Problem description =
Each line of the listing that includes the string "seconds" is to be identified and copied.

>>>>

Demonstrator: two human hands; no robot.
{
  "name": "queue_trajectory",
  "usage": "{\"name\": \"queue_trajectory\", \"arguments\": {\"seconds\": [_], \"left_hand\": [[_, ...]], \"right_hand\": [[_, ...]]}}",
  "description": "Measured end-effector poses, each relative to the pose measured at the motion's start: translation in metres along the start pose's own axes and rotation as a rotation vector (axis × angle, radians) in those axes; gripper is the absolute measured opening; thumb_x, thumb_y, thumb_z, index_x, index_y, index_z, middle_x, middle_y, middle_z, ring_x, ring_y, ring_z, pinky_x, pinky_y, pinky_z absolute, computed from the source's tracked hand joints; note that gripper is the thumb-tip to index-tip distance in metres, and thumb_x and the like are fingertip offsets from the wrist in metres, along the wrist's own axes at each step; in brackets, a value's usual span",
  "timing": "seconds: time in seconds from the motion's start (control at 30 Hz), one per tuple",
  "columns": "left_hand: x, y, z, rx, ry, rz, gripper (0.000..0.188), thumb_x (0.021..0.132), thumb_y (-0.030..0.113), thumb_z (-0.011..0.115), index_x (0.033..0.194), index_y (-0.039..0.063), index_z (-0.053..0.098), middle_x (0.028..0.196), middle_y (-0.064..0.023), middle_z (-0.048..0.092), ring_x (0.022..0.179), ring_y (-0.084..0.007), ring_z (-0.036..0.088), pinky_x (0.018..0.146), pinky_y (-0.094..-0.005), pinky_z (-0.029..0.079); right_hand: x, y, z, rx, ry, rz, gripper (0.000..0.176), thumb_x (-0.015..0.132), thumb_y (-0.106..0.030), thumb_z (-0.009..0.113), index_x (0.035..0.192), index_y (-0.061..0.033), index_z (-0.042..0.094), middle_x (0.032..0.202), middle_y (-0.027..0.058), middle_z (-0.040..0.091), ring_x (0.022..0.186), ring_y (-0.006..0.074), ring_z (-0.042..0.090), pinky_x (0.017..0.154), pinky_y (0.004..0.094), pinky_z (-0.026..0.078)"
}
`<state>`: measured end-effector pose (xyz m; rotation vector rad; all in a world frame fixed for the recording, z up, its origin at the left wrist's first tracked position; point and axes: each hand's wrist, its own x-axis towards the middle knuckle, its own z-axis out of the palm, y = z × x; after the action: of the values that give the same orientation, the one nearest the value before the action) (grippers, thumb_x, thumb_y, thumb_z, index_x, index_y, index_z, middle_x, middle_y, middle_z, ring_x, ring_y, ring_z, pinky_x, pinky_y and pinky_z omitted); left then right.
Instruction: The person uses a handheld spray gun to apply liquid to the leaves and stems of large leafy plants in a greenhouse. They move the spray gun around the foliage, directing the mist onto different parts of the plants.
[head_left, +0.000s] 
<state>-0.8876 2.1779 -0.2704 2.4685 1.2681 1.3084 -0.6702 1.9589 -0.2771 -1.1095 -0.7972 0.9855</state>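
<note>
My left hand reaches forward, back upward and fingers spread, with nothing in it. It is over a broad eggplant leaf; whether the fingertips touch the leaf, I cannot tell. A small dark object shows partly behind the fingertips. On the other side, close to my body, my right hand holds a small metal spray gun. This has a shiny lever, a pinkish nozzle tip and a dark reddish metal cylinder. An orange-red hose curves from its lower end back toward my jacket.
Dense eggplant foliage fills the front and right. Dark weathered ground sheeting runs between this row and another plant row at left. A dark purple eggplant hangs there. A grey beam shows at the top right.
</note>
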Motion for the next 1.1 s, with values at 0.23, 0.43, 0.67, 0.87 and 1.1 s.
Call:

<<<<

Reply =
  "usage": "{\"name\": \"queue_trajectory\", \"arguments\": {\"seconds\": [_], \"left_hand\": [[_, ...]], \"right_hand\": [[_, ...]]}}",
  "timing": "seconds: time in seconds from the motion's start (control at 30 Hz), one per tuple",

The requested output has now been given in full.